## [Task details]
Using the data below, copy every line that contains the word "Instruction".

Records from a collection:
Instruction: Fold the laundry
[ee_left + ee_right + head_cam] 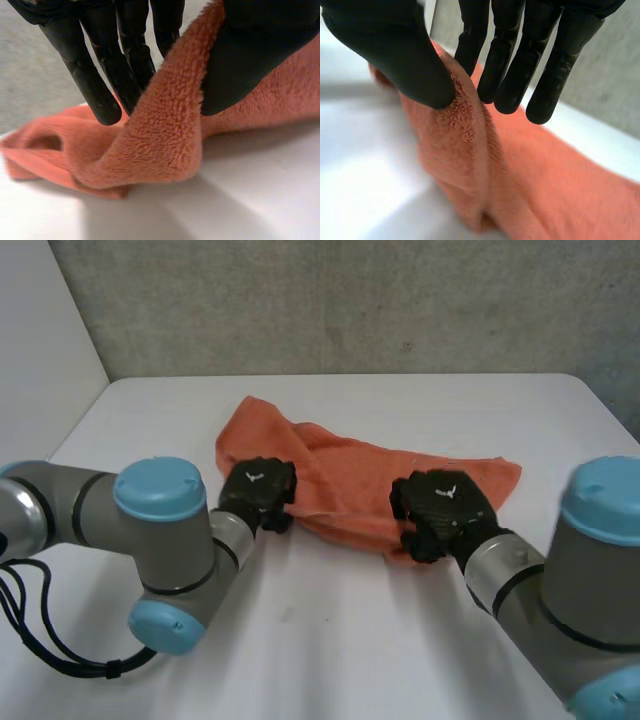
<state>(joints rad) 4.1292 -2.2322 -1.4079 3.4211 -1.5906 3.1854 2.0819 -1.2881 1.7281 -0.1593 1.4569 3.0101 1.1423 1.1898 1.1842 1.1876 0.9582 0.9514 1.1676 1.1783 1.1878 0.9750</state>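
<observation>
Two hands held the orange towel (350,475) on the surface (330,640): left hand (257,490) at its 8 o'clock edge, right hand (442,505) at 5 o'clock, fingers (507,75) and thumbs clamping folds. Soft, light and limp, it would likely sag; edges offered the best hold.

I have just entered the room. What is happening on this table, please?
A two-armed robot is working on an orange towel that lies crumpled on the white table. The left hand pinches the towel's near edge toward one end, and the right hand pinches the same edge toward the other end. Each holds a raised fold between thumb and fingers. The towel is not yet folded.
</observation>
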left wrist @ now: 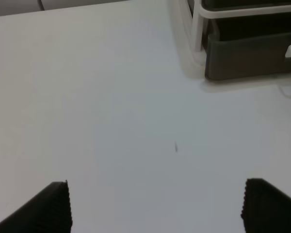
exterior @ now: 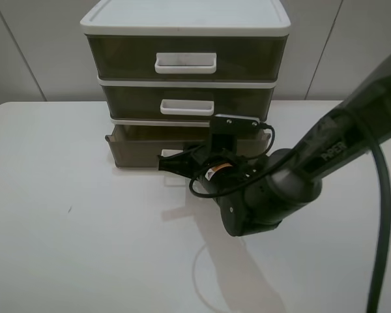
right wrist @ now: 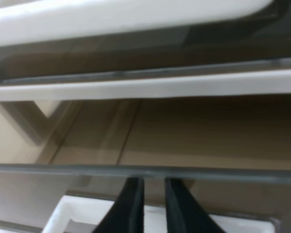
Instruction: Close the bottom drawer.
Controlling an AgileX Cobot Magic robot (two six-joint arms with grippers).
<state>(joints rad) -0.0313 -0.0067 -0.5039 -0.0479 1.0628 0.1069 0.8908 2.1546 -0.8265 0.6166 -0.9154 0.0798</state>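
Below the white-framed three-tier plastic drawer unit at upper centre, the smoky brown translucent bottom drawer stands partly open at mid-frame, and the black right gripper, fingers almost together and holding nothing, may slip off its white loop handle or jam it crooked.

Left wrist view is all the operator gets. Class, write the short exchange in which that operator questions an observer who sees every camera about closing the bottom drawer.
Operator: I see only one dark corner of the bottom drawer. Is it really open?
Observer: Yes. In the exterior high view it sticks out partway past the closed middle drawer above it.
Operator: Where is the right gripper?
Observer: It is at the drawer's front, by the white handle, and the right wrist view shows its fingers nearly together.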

## [Task answer]
Instruction: Fold the laundry
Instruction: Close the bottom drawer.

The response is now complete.